7o L’Archevêque ne fait pas maintenant preuve de sagesse en ne profitant pas des bonnes dispositions de notre gouvernement actuel, pour demander que les articles du Code Civil, qui contiennent des dispositions contraires au Droit Canon, soient réformés, comme, à la demande du Saint Père, l’a décrété en 1868, le IV Concile Provincial, par ces paroles : « Cum in Codice Civili Canadæ inferioris quidam articuli non satis congruere videantur doctrinæ et disciplina Ecclesiæ de matrimonio, statuimus petitionem præsentandam esse Gubernio ab Episcopis ejusdem provinciæ, ut corrigantur iidem articuli. »

8o L’Archevêque n’a pas non plus fait preuve de sagesse, quand il s’est agi de recueillir les suffrages de ses suffragants relativement au démembrement du diocèse des Trois-Rivières, sur lequel le Saint Siège demandait l’opinion de l’Épiscopat de la province. Car les Évêques, consultés là-dessus, se déclarèrent en majorité contre ce projet. Néanmoins l’archevêque qui était pour et qui aurait dû émettre ses raisons devant les Évêques, afin de faire discuter la chose plus mûrement, pour l’information du St. Siège, se réserva d’en écrire privément à la S. Congrégation en lui transmettant le rapport de l’assemblée, comme si les raisons particulières qu’il avait à donner sur ce sujet très-grave, ne pouvaient et ne devaient pas être la matière des délibérations de la dite assemblée. Il pouvait donner à penser que, lorsqu’il différait d’opinion d’avec ses suffragants, il avait un moyen certain de l’emporter sur eux, en s’adressant privément à Rome ; ce qui est de nature à lui détacher le cœur de ses suffragants qui, pour cette raison, peuvent en concevoir de l’ombrage.

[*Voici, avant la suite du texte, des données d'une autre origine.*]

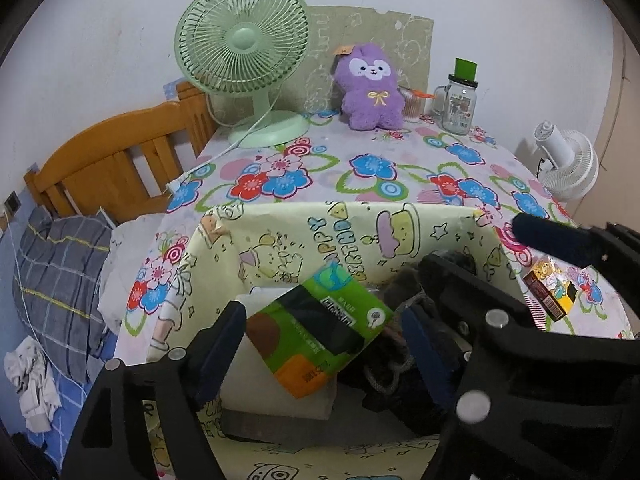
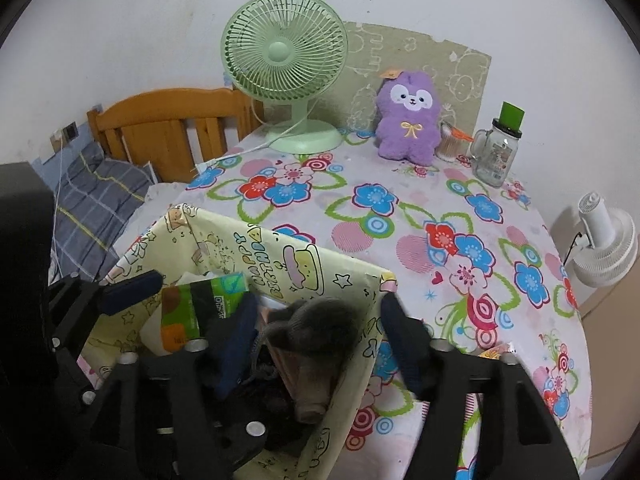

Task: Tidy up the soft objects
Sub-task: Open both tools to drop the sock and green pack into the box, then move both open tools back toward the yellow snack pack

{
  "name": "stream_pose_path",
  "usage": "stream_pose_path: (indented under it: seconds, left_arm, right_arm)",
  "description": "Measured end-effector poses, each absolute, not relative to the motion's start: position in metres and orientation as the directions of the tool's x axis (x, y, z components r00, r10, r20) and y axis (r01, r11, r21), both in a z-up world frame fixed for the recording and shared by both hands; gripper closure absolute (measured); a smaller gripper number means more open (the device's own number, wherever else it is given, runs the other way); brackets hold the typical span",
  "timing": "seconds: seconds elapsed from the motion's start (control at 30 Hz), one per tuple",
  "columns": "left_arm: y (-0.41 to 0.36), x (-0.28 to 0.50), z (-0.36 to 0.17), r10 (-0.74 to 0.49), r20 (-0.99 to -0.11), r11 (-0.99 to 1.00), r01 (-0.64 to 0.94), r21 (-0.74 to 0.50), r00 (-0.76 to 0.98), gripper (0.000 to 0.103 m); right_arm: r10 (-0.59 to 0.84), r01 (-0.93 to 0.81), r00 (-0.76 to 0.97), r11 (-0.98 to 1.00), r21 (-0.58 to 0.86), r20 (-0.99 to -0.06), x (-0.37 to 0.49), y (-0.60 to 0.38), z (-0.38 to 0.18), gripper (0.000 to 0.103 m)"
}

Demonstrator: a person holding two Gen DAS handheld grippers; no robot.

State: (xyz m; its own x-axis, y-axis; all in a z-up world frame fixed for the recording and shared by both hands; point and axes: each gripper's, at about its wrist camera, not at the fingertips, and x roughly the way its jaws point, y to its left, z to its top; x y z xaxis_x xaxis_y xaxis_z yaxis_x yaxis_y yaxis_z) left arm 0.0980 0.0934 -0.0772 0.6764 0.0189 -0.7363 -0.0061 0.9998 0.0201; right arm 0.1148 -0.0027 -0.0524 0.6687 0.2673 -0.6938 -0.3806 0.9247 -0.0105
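My left claw [image 1: 320, 344] and right claw [image 2: 316, 344] gape wide, holding nothing, over the box [image 1: 280, 232]; the light, squashy tissue pack [image 1: 316, 320] wants pinching across its middle.

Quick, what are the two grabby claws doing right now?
Left gripper: open, above the green packet, not gripping it.
Right gripper: open, holding nothing.

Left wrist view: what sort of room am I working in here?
Most likely a bedroom: a wooden headboard with a plaid pillow beside the floral-clothed table, and a purple plush toy against the wall.
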Motion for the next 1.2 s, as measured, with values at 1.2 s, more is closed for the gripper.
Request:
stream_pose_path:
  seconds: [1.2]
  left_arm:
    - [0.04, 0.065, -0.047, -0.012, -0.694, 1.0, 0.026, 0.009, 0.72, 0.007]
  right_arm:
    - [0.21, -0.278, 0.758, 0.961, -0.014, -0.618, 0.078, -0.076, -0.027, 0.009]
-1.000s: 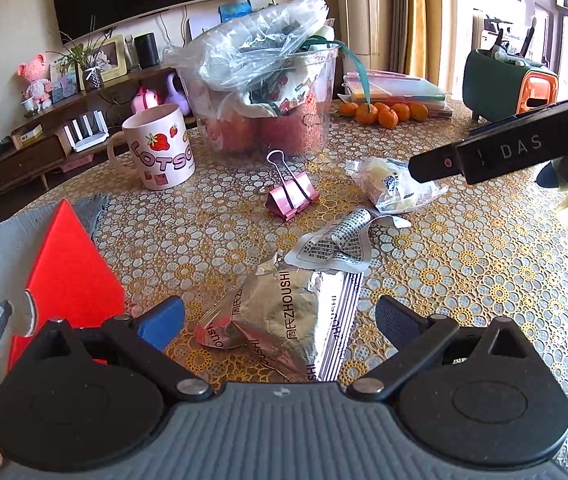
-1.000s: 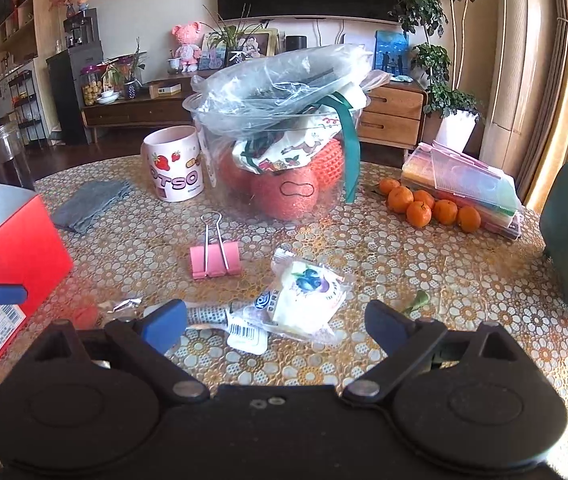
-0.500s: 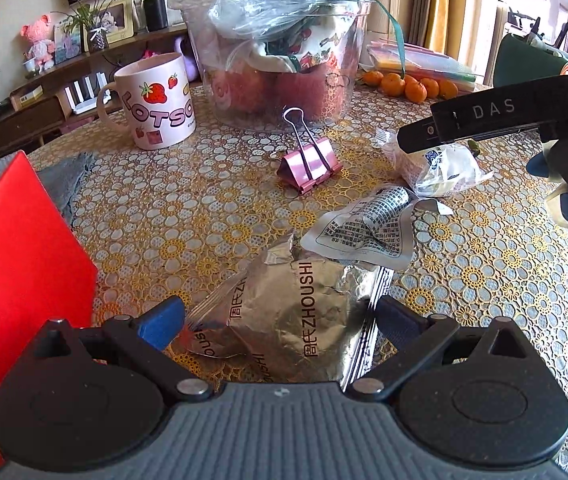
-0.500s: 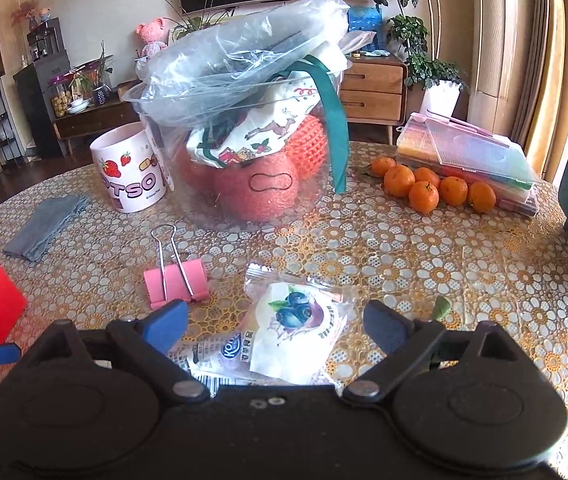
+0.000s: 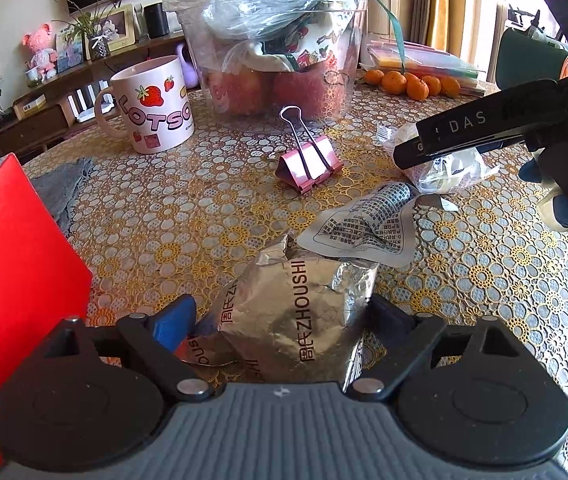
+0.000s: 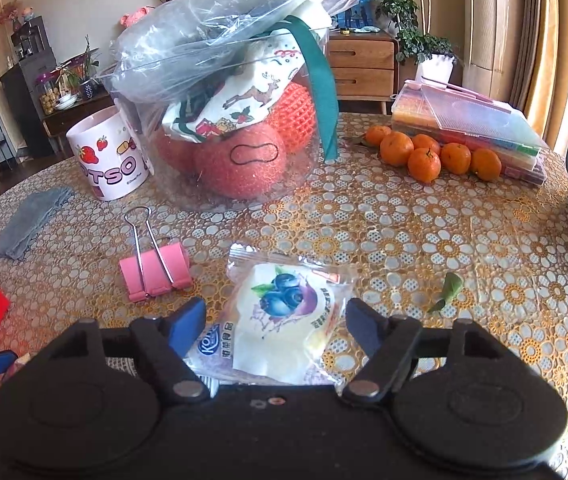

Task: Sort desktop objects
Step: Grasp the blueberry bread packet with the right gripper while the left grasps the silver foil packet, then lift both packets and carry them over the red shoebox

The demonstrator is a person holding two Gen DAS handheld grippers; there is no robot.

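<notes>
My left gripper (image 5: 280, 320) is open with its fingers on either side of a crumpled silver foil packet (image 5: 299, 312) lying on the table. A torn white wrapper (image 5: 367, 230) lies just beyond it. My right gripper (image 6: 276, 320) is open around a clear blueberry snack packet (image 6: 287, 312) on the table; the same packet shows in the left wrist view (image 5: 443, 160) under the right gripper's body (image 5: 483, 128). A pink binder clip (image 6: 154, 270) lies left of the snack packet and also shows in the left wrist view (image 5: 309, 162).
A red box (image 5: 12, 272) stands at the left. A strawberry mug (image 5: 152, 108), a clear tub with a plastic bag and fruit (image 6: 236, 120), a grey cloth (image 6: 28, 222), several tangerines (image 6: 427, 156) and a plastic case (image 6: 471, 120) sit further back. A small leaf (image 6: 447, 290) lies right.
Both grippers have moved forward and down. The foil packet now sits between the left fingers and the blueberry packet between the right fingers. Both jaws have narrowed slightly.
</notes>
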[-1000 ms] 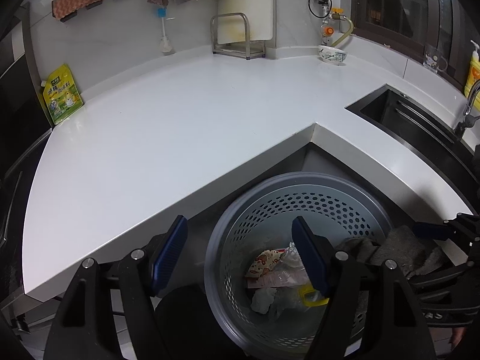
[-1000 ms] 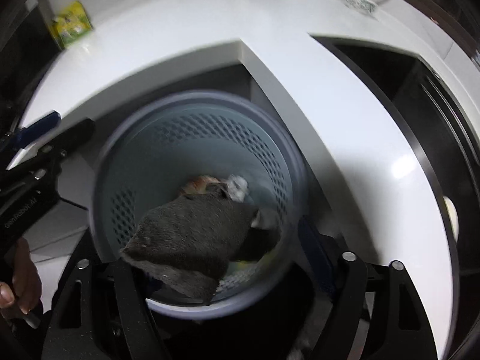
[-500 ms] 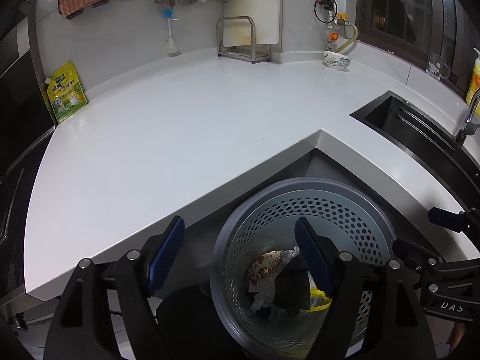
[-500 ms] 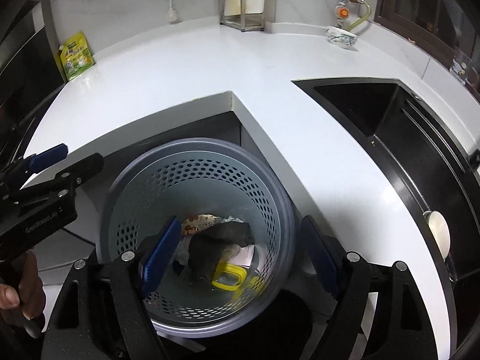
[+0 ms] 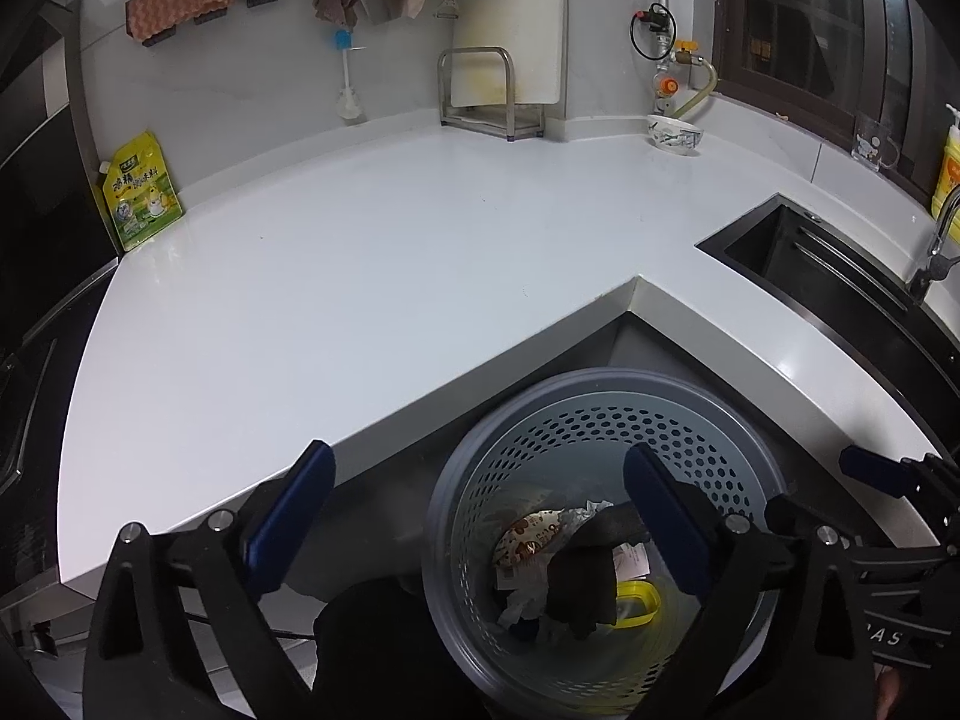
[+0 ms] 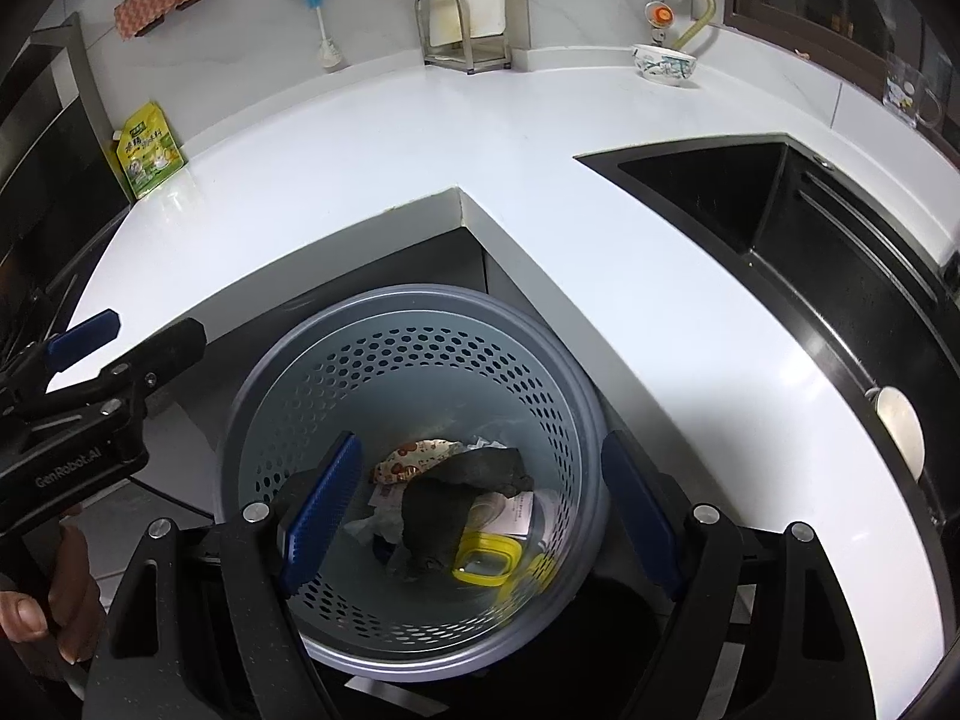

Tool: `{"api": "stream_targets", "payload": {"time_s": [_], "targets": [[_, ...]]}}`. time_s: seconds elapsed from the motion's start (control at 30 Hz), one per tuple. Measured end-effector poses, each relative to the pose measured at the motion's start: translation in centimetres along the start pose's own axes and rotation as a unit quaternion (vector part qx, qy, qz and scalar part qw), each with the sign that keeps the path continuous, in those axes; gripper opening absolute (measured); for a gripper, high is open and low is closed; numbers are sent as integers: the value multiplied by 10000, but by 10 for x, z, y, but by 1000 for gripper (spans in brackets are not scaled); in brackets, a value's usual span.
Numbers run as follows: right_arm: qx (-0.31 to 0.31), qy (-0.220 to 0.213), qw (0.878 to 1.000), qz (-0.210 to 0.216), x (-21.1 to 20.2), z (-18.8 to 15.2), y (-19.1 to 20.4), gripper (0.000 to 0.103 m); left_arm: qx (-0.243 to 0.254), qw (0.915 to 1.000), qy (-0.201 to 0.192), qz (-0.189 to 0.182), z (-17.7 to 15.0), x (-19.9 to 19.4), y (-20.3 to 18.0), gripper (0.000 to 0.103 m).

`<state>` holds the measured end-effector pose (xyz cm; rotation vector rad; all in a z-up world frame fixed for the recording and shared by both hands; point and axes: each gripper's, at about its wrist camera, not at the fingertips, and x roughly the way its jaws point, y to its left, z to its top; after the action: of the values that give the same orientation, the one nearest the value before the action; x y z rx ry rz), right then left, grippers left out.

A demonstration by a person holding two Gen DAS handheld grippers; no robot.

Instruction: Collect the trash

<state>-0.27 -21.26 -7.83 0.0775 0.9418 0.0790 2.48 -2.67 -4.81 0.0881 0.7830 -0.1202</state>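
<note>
A grey perforated trash basket (image 5: 708, 438) (image 6: 420, 354) stands on the floor in the inner corner of the white counter. Inside lie a dark grey cloth (image 6: 456, 492) (image 5: 585, 585), a printed snack wrapper (image 6: 414, 459) (image 5: 531, 537), crumpled paper and a yellow-rimmed clear lid (image 6: 483, 561) (image 5: 639, 600). My left gripper (image 5: 480, 516) is open and empty above the basket's left rim. My right gripper (image 6: 480, 510) is open and empty right over the basket.
White L-shaped counter (image 5: 360, 276) with a yellow-green pouch (image 5: 141, 198) at the far left, a metal rack with a cutting board (image 5: 498, 90), and a patterned bowl (image 5: 675, 135). A black sink (image 6: 810, 228) is at the right, with a white dish (image 6: 897, 423) in it.
The dark cloth left my right gripper and dropped into the basket. The right gripper opened and both grippers rose a little.
</note>
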Motion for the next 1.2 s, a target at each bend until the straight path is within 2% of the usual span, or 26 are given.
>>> {"api": "stream_targets", "payload": {"time_s": [0.6,1.2], "targets": [[335,-99,9993,-153,-2,-6,-4,78,-157,9996,175,133,-1,1,5,97],[311,-89,9994,-158,-1,-7,-2,78,-113,9996,149,200,0,1,2,97]]}}
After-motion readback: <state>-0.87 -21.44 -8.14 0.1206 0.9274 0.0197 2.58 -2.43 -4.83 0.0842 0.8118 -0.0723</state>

9o Enfin, l’Archevêque ne fait pas preuve de sagesse, dans la question de l’intervention du Clergé dans les élections politiques portée à Rome, et qui fait le sujet de la lettre actuelle. En voici les raisons.

Il est à remarquer d’abord que l’Archevêque et ses suffragants, voulant, d’un commun accord, établir, pour l’instruction des fidèles, plus clairement les rapports entre l’Église et l’État, et faire disparaître, autant que possible, certaines difficultés soulevées à l’occasion des élections, adressèrent, le 22 Septembre 1875, une Lettre Pastorale collective, qui produisit les plus heureux résultats, et mérita les plus grands éloges des vrais amis de la religion, non-seulement dans ce pays, mais encore à l’étranger, et même à Rome.

Ce fut l’Archevêque lui-même qui rédigea cette magnifique Lettre ; et tous les suffragants la signèrent de grand cœur. Car ils virent que, par cette Lettre, les vrais principes étaient hautement, clairement et fortement professés ; et surtout que la funeste division qui avait jusqu’alors régné entre les Évêques allait cesser.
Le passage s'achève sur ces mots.